I have a couple quick questions:

1. My plan is to cut the bad portion of the line out and replace it with new. Is this ok, or should I be replacing the entire length fitting to fitting that has the leak?
2. What size diameter are the lines (89 GT stock brake setup)?
3. What kind of flare, double or bubble?
4. Will the auto parts store have new fittings? I found the lines listed online, but can't seem to find if they have the fittings.
5. As far as I've found, this is what I'll need to complete this job. Am I missing anything, or using anything unnecessary?

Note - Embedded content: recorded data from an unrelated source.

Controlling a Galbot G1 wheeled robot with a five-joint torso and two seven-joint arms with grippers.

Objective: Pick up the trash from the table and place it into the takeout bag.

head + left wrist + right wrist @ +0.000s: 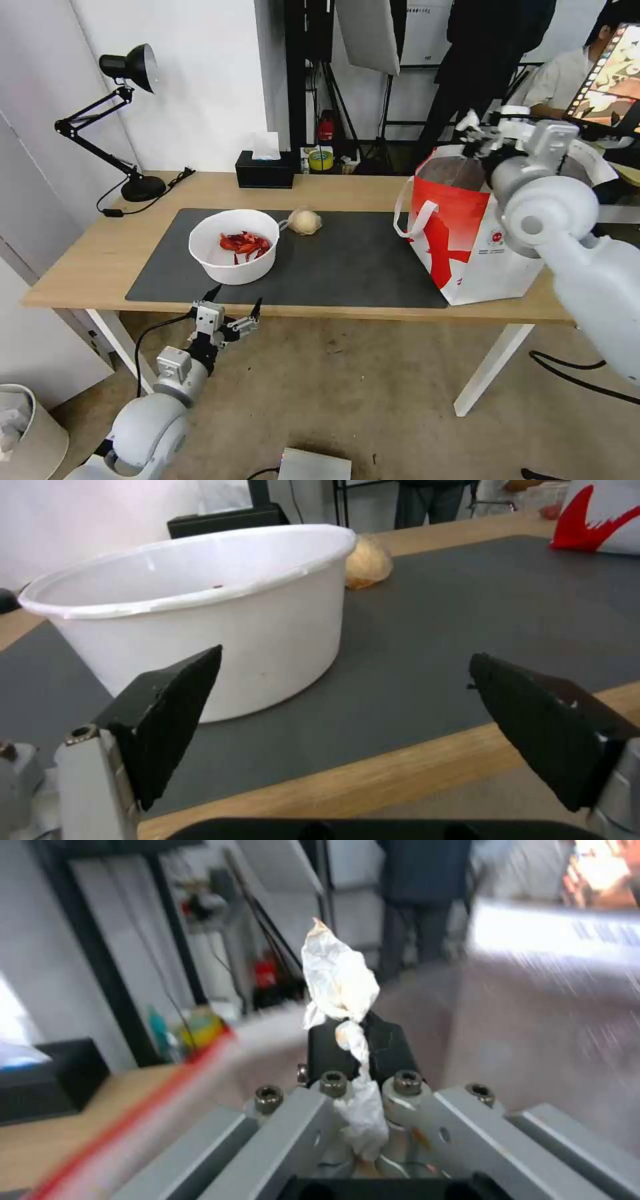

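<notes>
A white round bowl point(233, 245) point(200, 615) with red scraps stands on the left part of the dark mat point(360, 267) on the table point(87, 260). Just behind it lies a small clear bag with a beige lump point(305, 221) point(368, 562). My left gripper point(233, 303) point(347, 654) is open, level with the table's front edge, just in front of the bowl. The white-and-red takeout bag point(467, 233) stands at the table's right end. My right gripper point(475, 128) point(350, 1035) hovers over its open top, shut on a crumpled white tissue point(340, 980).
A black desk lamp point(127, 120) stands at the table's back left and a black tissue box point(265, 170) at the back middle. A pale bin point(27, 427) sits on the floor at the lower left. The mat's middle lies bare between bowl and bag.
</notes>
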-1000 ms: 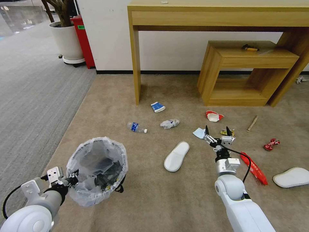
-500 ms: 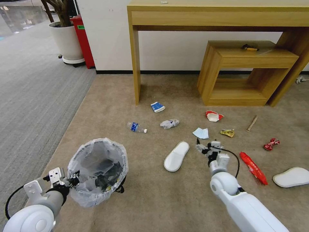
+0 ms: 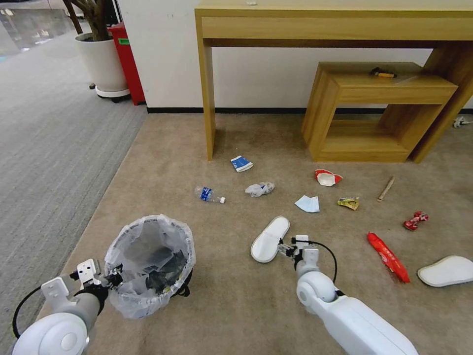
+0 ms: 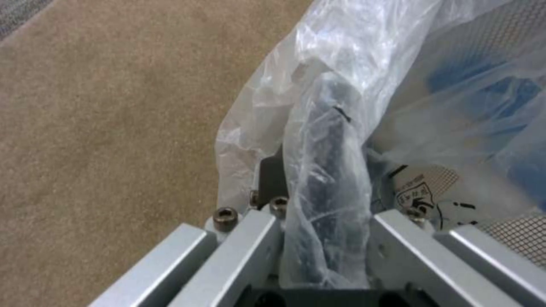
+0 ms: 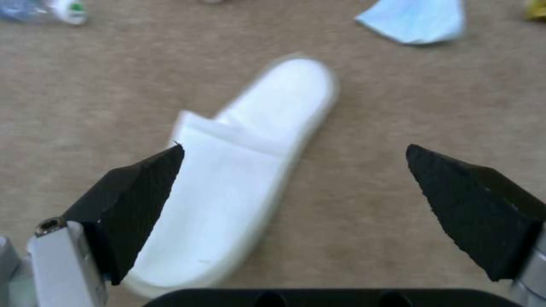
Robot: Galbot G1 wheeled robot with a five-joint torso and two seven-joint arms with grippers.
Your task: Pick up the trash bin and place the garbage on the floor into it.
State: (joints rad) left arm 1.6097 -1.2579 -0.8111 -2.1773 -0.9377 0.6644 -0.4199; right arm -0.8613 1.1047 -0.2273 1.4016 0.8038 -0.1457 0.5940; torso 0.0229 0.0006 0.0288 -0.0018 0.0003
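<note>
Left gripper (image 3: 114,276) is low at the floor's (image 3: 236,305) near left, jaws clamped on the bin (image 3: 150,264) rim; left wrist view shows the bag-wrapped rim (image 4: 327,179) pinched between them. Bin is black, lined with a crinkled whitish bag, dark scraps inside, held beside the left arm.

Litter on the beige floor, left to right: bottle (image 3: 209,194) and crumpled bottle (image 3: 259,188) side by side, carton (image 3: 241,163) behind them near the desk leg (image 3: 208,98). Slipper (image 3: 270,238) lies nearer the robot. Mask (image 3: 307,203) sits just past the slipper, cup (image 3: 327,177) farther back, yellow wrapper (image 3: 349,202) beside the mask. Red wrapper (image 3: 388,256), stick (image 3: 386,188), can (image 3: 415,220), second slipper (image 3: 447,270) at the right edge.

Right gripper (image 3: 285,248) hangs low just beside the first slipper's heel end, jaws open and empty. Right wrist view: slipper (image 5: 239,170) under the one finger (image 5: 134,200), other finger (image 5: 472,204) over bare floor, mask (image 5: 415,19) beyond.
</note>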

-new brake line spool. My local store has coated steel.
-new fittings
-dot 3 fluid (not sure how much I'll need, but I'm assuming the system is nearly dry)
-line/flare nut wrenches
- flaring tool
-line bender
-line cutter/deburrer
-vacuum pump

Thanks again for all the help. I'm hoping to have this and my FPR replacement done tomorrow, which will keep me right on schedule for solving all the preexisting problems just in time to put the car away for the winter!!!
 
I do like to save a buck whenever I can,that being said some head aches are just not worth the cheese. My best advice is get new prebent lines,then it is r and r and your good to go or stop
 
I'm lucky that I get to hang around real mechanics in a fairly well equipped shop, most of the members here are experienced pro's, the tech/how to stuff here has made a hero out of me many times, that said, my observations around the shop and from hanging around here I would say your on the right track for dealing with your problem, I will advise taking a good look at all the brake lines making sure there are no other places that have the potential to leak. Hitting that brake peddle produces a LOT pressure, and it's hard to pull the seat upholstery out of your but when your suprised by not having any.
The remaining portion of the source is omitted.